Statistical Rethinking chapter 2 exercises
Disclaimer
Below are my solutions to the end of chapter exercises in Statistical Rethinking by Richard McElreath.
These results might not be correct, in particular, 2H4 gave me difficulties. If you catch any errors or mistakes please leave a comment below.
2M1:
First we’ll start off by defining our grid and prior, just make sure the amount of times you repeat the prior is equal to the lenght.out.
Defining the likelihoods uses the dbinom() which stands for density binomial distribution. We start by inputing how many observations were ‘waters’, the size is equal to the total number of tosses, and prob is equal to our grid.
Comupting the posterior is the product of our likelihood and prior divided by the sum of all those values.
# Define the grid
p_grid <- seq(from=0, to=1, length.out = 1000)
# Assume a uniform prior
prior1 <- rep(1, 1000)
# Get the likelihood given: 3 waters and 3 tosses
# 3 waters and 4 tosses
# 5 waters and 7 tosses
likelihood1 <- dbinom(3, size=3, prob=p_grid)
likelihood2 <- dbinom(3, size=4, prob=p_grid)
likelihood3 <- dbinom(5, size=7, prob=p_grid)
# Compute posterior
posterior1 <- likelihood1 * prior1
posterior2 <- likelihood2 * prior1
posterior3 <- likelihood3 * prior1
# Standardize
posterior1 <- posterior1 / sum(posterior1)
posterior2 <- posterior2 / sum(posterior2)
posterior3 <- posterior3 / sum(posterior3)
# Plotting the posteriors
plot(p_grid, posterior1, type = "b",
xlab = "probability of water",
ylab = "posterior probability")
lines(p_grid, posterior2, type = "b", col = "red")
lines(p_grid, posterior3, type = "b", col = "blue")
legend("topleft",
c("posterior1", "posterior2", "posterior3"),
fill = c("black", "red", "blue"))
mtext("1000 points")
2M2:
This problem is identical to the one above, the only thing that’s changed is that we now our prior, instead of being uniform, is 0 when p < 0.5 and 1 otherwise. This can all be done in r using the ifelse() function.
2M3:
Since earth is 70% water then there’s only a 30% or 0.3 chance that it will land on ‘land’. Mars has a 100% or 1.0 chance of landing on ‘land’ if tossed.

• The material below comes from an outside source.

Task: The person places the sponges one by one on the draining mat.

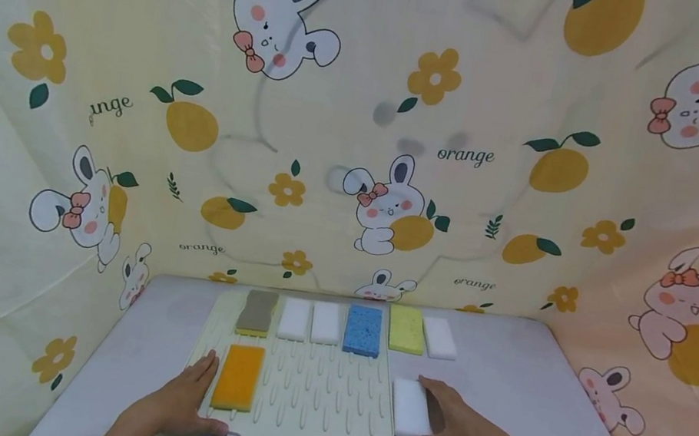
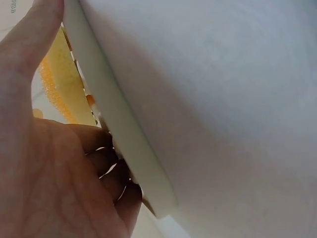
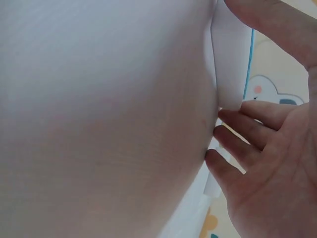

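Note:
In the head view my left hand (image 1: 181,395) rests at the near left corner of a cream ridged draining board (image 1: 311,433), fingers along its side edge and thumb at the front edge. Just right of these fingers an orange sponge (image 1: 238,378) lies on the board. My right hand (image 1: 467,426) holds a white sponge (image 1: 411,410) by its two ends, thumb at the near end and a finger at the far end. That sponge lies flat against the board's right edge. The right wrist view shows its white side (image 3: 231,59) between thumb and fingers.
Along the board's back row lie a grey-topped yellow sponge (image 1: 257,312), two white sponges (image 1: 294,319) and a blue sponge (image 1: 363,331). A yellow-green sponge (image 1: 406,329) and another white sponge (image 1: 441,339) lie right of them. Printed fabric (image 1: 367,120) walls the white table (image 1: 505,370).

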A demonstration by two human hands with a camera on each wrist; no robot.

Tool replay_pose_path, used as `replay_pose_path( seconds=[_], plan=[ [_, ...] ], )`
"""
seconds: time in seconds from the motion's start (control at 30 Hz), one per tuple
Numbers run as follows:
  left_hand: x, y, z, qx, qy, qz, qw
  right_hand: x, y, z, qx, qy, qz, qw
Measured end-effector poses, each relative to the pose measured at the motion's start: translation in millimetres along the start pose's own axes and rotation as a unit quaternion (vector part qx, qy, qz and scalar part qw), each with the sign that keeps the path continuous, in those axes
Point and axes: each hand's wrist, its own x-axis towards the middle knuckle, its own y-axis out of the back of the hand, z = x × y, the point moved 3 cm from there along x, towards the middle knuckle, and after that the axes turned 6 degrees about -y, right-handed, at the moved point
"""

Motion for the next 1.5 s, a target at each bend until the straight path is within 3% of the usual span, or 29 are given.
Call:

Below are two identical ways of solving the problem, the second was included in case it’s not as clear how the code in the first part works.
ways <- c(.3, 1)
probability <- ways/sum(ways)
probability[1]
## [1] 0.2307692
# Alternative way
earth_land = 1-.7
mars_land = 1
probability_earth = earth_land/(earth_land + mars_land)
probability_earth
## [1] 0.2307692
2M4:
For the following set of questions I’ll be using [bb], [bw], and [ww] to refer to a card that is black on boths sides, black on one side/ white on the other, and white on both sides.

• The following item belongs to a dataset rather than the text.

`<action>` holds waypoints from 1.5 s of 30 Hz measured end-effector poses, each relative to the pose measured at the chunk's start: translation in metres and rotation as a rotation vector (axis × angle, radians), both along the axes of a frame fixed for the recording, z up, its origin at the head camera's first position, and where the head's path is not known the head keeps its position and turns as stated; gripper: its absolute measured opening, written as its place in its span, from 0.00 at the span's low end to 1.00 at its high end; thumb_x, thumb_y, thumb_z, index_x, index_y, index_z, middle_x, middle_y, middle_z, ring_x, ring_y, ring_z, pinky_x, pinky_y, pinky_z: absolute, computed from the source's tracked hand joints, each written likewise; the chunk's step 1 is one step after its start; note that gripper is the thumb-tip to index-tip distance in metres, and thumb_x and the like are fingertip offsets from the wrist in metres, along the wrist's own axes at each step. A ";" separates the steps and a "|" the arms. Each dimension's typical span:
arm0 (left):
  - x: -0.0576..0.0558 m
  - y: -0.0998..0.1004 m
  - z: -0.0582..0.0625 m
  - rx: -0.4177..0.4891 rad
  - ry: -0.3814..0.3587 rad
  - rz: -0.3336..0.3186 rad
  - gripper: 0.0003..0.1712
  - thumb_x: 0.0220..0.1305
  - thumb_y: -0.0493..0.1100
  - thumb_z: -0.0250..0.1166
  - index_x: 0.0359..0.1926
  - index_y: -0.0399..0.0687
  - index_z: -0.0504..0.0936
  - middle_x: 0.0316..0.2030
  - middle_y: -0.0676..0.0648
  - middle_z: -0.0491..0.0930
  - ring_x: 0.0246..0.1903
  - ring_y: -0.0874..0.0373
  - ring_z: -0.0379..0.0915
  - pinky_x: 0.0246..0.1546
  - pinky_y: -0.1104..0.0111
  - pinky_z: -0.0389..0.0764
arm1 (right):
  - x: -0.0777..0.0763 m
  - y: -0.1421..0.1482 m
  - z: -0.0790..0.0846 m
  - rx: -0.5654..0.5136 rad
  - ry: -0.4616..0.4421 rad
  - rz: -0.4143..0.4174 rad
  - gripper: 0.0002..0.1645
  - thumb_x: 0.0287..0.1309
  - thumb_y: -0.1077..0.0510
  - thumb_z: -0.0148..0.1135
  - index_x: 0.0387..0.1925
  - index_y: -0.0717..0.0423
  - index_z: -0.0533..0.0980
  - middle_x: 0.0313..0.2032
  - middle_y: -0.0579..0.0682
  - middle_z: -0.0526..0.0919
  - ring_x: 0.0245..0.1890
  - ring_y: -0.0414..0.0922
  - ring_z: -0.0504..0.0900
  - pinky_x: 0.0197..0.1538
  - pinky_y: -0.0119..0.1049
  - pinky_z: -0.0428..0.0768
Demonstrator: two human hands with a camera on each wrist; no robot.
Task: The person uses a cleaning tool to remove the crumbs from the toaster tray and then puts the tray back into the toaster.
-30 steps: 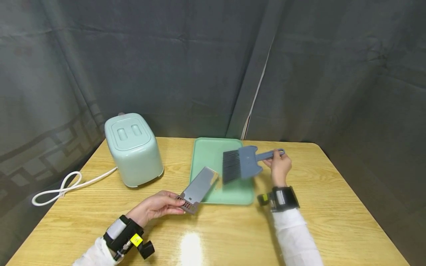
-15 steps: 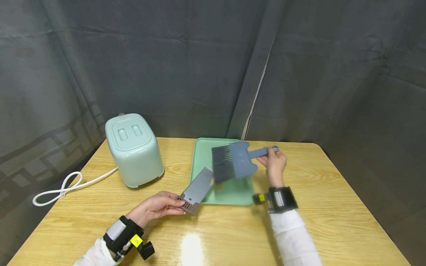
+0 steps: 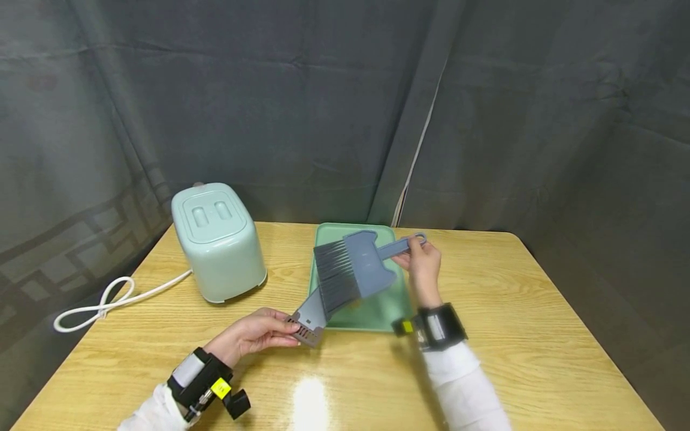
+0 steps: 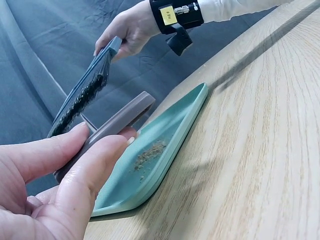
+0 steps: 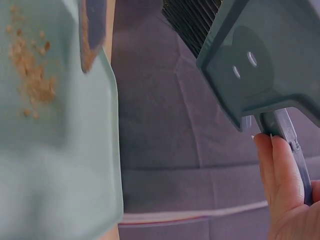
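Left grip (image 3: 256, 335) pinches the near end of a plate (image 3: 311, 311); right grip (image 3: 424, 263) pinches a brush (image 3: 369, 263), its bristles (image 3: 336, 275) covering the plate's far end. A brisk stroke could flick crumbs (image 4: 150, 152) (some lie on the tray (image 3: 385, 311) beyond left grip) onto the table (image 3: 539, 335).

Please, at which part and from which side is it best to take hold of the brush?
The brush is probably best gripped by its slim handle, coming from the right in the head view. The handle points that way, while the wide bristles face left. The right hand holds it there.
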State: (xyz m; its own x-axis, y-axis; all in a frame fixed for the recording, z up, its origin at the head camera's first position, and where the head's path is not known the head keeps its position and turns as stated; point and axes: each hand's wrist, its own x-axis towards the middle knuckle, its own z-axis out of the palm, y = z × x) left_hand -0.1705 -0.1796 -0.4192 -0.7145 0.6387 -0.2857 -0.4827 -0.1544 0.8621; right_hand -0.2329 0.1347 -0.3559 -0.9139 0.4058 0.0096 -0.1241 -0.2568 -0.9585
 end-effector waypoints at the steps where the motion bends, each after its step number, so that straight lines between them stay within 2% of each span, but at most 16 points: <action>1: 0.000 0.000 0.000 -0.002 0.002 -0.001 0.14 0.70 0.25 0.57 0.53 0.17 0.76 0.41 0.36 0.87 0.39 0.55 0.87 0.49 0.68 0.87 | 0.001 -0.003 -0.001 0.002 -0.001 0.009 0.10 0.74 0.65 0.48 0.39 0.70 0.72 0.21 0.47 0.81 0.19 0.36 0.85 0.31 0.28 0.89; 9: -0.001 0.001 0.000 -0.001 0.002 -0.014 0.16 0.71 0.25 0.57 0.55 0.15 0.74 0.42 0.36 0.86 0.39 0.56 0.87 0.49 0.69 0.87 | 0.003 -0.024 -0.005 0.032 0.013 0.069 0.13 0.74 0.66 0.47 0.42 0.75 0.73 0.21 0.46 0.81 0.19 0.35 0.85 0.29 0.27 0.89; 14: -0.002 0.002 0.001 0.002 0.001 -0.020 0.16 0.71 0.25 0.56 0.55 0.16 0.74 0.42 0.37 0.86 0.40 0.56 0.87 0.49 0.69 0.87 | 0.004 -0.030 -0.006 0.051 0.001 0.095 0.12 0.74 0.64 0.49 0.40 0.73 0.73 0.21 0.47 0.82 0.18 0.35 0.84 0.29 0.26 0.88; 19: -0.001 0.002 0.000 0.017 -0.004 -0.019 0.10 0.71 0.25 0.55 0.47 0.27 0.82 0.38 0.42 0.88 0.39 0.57 0.87 0.48 0.70 0.88 | 0.006 -0.036 -0.007 0.068 -0.019 0.107 0.14 0.74 0.64 0.50 0.42 0.75 0.74 0.22 0.48 0.83 0.18 0.35 0.84 0.29 0.27 0.89; 22: -0.001 0.002 -0.001 0.023 -0.004 -0.020 0.12 0.71 0.24 0.54 0.42 0.33 0.84 0.36 0.43 0.88 0.38 0.58 0.87 0.48 0.70 0.88 | 0.007 -0.039 -0.009 0.081 -0.033 0.117 0.14 0.75 0.63 0.50 0.43 0.76 0.74 0.23 0.48 0.83 0.18 0.34 0.84 0.29 0.27 0.89; 25: -0.001 0.002 -0.001 0.025 -0.005 -0.022 0.13 0.72 0.24 0.53 0.40 0.35 0.85 0.35 0.44 0.88 0.38 0.58 0.87 0.48 0.70 0.88 | 0.007 -0.039 -0.012 0.095 -0.040 0.123 0.15 0.75 0.63 0.50 0.44 0.77 0.74 0.23 0.48 0.83 0.18 0.34 0.84 0.29 0.27 0.89; 31: 0.000 0.001 0.000 0.021 -0.012 -0.011 0.10 0.71 0.24 0.55 0.46 0.28 0.83 0.38 0.41 0.88 0.38 0.57 0.87 0.48 0.69 0.88 | 0.006 -0.037 -0.017 0.128 -0.045 0.108 0.17 0.75 0.62 0.50 0.45 0.78 0.74 0.23 0.48 0.83 0.18 0.33 0.83 0.29 0.26 0.88; 38: 0.000 0.000 -0.001 -0.007 0.003 -0.014 0.15 0.71 0.25 0.56 0.55 0.17 0.75 0.41 0.38 0.87 0.39 0.56 0.87 0.49 0.69 0.88 | 0.001 -0.033 -0.024 0.139 -0.075 0.093 0.17 0.75 0.62 0.51 0.45 0.78 0.74 0.24 0.52 0.85 0.17 0.33 0.83 0.28 0.27 0.88; 45: -0.001 -0.001 -0.003 -0.007 0.007 -0.012 0.14 0.70 0.25 0.56 0.53 0.18 0.76 0.41 0.38 0.87 0.39 0.56 0.87 0.49 0.69 0.88 | -0.001 -0.027 -0.028 0.158 -0.080 0.080 0.16 0.75 0.62 0.51 0.46 0.78 0.74 0.27 0.58 0.86 0.16 0.32 0.82 0.28 0.26 0.88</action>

If [bb] is picked there’s a 100% or 1.0 chance that when it’s put on the table a black side is facing up. If [bw] is picked it’s a 50% or 0.5 chance. If [ww] is picked there’s a 0% chance that a black side can be facing up.
Another way of thinking about it is there are two ways a [bb] card can show a black side up, only one way a [bw] card can, and no ways for a [ww] card.
ways <- c(1, 0.5, 0)
probability <- ways/sum(ways)
probability[1]
## [1] 0.6666667
# ways <- c(2, 1, 0)
# p <- ways/sum(ways)
# p[1]
2M5:
Now there is an extra [bb] card. I like thinking about this in terms of percentages, so there are two cards that have a 100% chance of showing a black side face up, everything else is the same from 2M4.

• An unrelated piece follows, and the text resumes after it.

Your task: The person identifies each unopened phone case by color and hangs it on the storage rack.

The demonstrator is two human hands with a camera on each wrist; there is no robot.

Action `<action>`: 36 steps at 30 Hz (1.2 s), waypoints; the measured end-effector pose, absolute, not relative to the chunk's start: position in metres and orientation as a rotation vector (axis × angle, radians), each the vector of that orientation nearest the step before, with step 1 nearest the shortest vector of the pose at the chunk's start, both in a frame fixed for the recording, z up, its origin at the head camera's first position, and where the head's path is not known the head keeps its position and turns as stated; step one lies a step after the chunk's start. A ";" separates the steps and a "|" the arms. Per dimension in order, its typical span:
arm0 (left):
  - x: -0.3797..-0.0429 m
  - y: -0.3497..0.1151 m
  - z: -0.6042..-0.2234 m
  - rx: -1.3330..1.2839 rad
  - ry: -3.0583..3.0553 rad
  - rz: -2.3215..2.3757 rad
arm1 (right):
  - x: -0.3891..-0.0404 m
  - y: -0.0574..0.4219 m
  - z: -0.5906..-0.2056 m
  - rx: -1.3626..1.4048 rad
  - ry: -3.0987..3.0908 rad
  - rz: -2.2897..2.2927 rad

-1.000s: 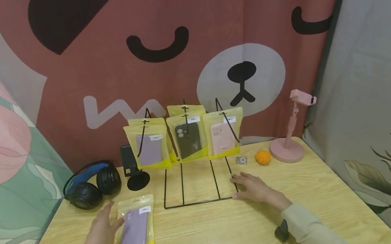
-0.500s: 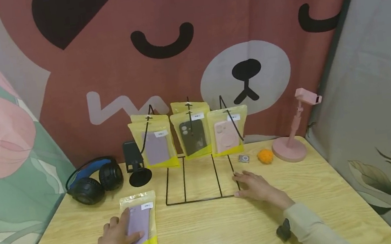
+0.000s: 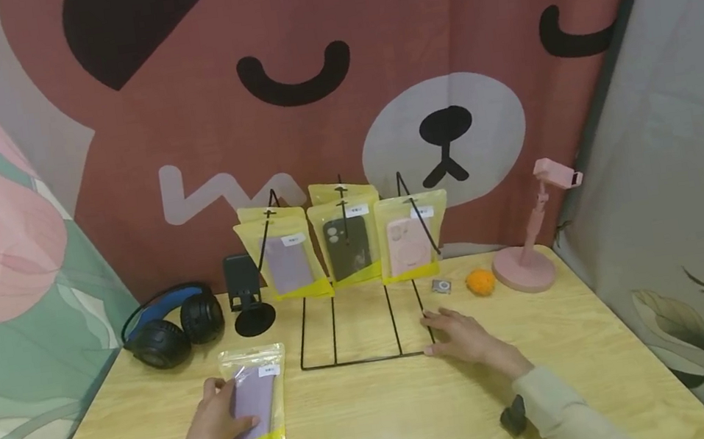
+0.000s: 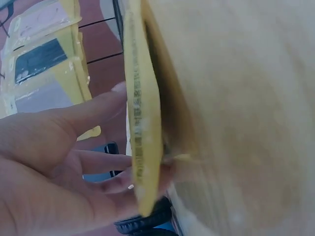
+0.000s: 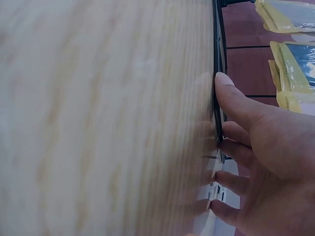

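Note:
A clear-and-yellow pouch with a purple phone case (image 3: pixel 256 395) is at the table's front left. My left hand (image 3: pixel 213 419) grips its left side, thumb on top and fingers curled round the edge. In the left wrist view, the pouch (image 4: pixel 140 108) appears edge-on between thumb and fingers, with a shadow beside it. My right hand (image 3: pixel 468 338) rests at the front right corner of a black wire rack (image 3: pixel 364 360), thumb and fingertips touching its bars. On the rack's hooks hang pouches with a purple case (image 3: pixel 287 265), a black case (image 3: pixel 347 246) and a pink case (image 3: pixel 409 245), with more behind.
Black headphones (image 3: pixel 164 340) and a black phone stand (image 3: pixel 243 282) stand at the back left. Right of the rack are a small silver clip-like gadget (image 3: pixel 442 286), an orange ball-like item (image 3: pixel 481 282) and a pink stand (image 3: pixel 524 269). Printed curtains (image 3: pixel 194 136) border the wooden table (image 3: pixel 353 427).
My left hand has moved right from beside the purple-case pouch onto it, and its fingers have curled round the pouch's left edge. My right hand stays at the rack corner.

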State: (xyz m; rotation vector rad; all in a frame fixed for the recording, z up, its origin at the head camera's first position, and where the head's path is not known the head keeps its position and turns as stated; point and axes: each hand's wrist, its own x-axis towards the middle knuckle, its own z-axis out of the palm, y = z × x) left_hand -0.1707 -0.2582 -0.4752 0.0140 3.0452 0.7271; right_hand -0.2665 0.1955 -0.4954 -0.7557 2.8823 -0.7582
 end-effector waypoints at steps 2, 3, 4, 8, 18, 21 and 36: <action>-0.173 -0.258 -0.472 0.050 3.057 0.785 | -0.266 0.197 -0.495 -0.760 2.894 -0.766; -0.174 -0.258 -0.471 0.049 3.047 0.816 | -0.266 0.197 -0.495 -0.764 2.894 -0.773; -0.174 -0.260 -0.469 0.039 3.030 0.831 | -0.266 0.198 -0.495 -0.767 2.889 -0.780; -0.175 -0.271 -0.465 0.061 2.963 0.927 | -0.266 0.196 -0.497 -0.768 2.863 -0.789; -0.169 -0.296 -0.447 0.218 2.763 1.355 | -0.266 0.196 -0.499 -0.751 2.872 -0.767; -0.165 -0.294 -0.436 0.352 2.806 1.463 | -0.267 0.197 -0.497 -0.760 2.876 -0.758; -0.163 -0.271 -0.381 0.512 2.696 2.003 | -0.268 0.196 -0.496 -0.718 2.852 -0.772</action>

Alternatively, as in 2M4, you can think of it as there are two ways a [bb] card can show a black side face up, one way for a [bw] card, no ways for [ww], and again two ways for the second [bb] card. Since we can pick either of the [bb] cards we add their probabilities together to get the final result.
ways <- c(2*1, 0.5, 0)
probability <- ways/sum(ways)
probability[1]
## [1] 0.8
# ways <- c(2, 1, 0, 2)
# probability <- ways/sum(ways)
# sum(probability[1], probability[4])
2M6:
Now we are informed that for every way we can pull [bb] there are two ways we can pull [bw] and three ways to pull [ww]. In the previous examples we were making the implicit assumption that there were equal chances of drawing each card meaning that our prior was uniform, i.e. 1 for each card. Now we need to adjust our probability given this new prior.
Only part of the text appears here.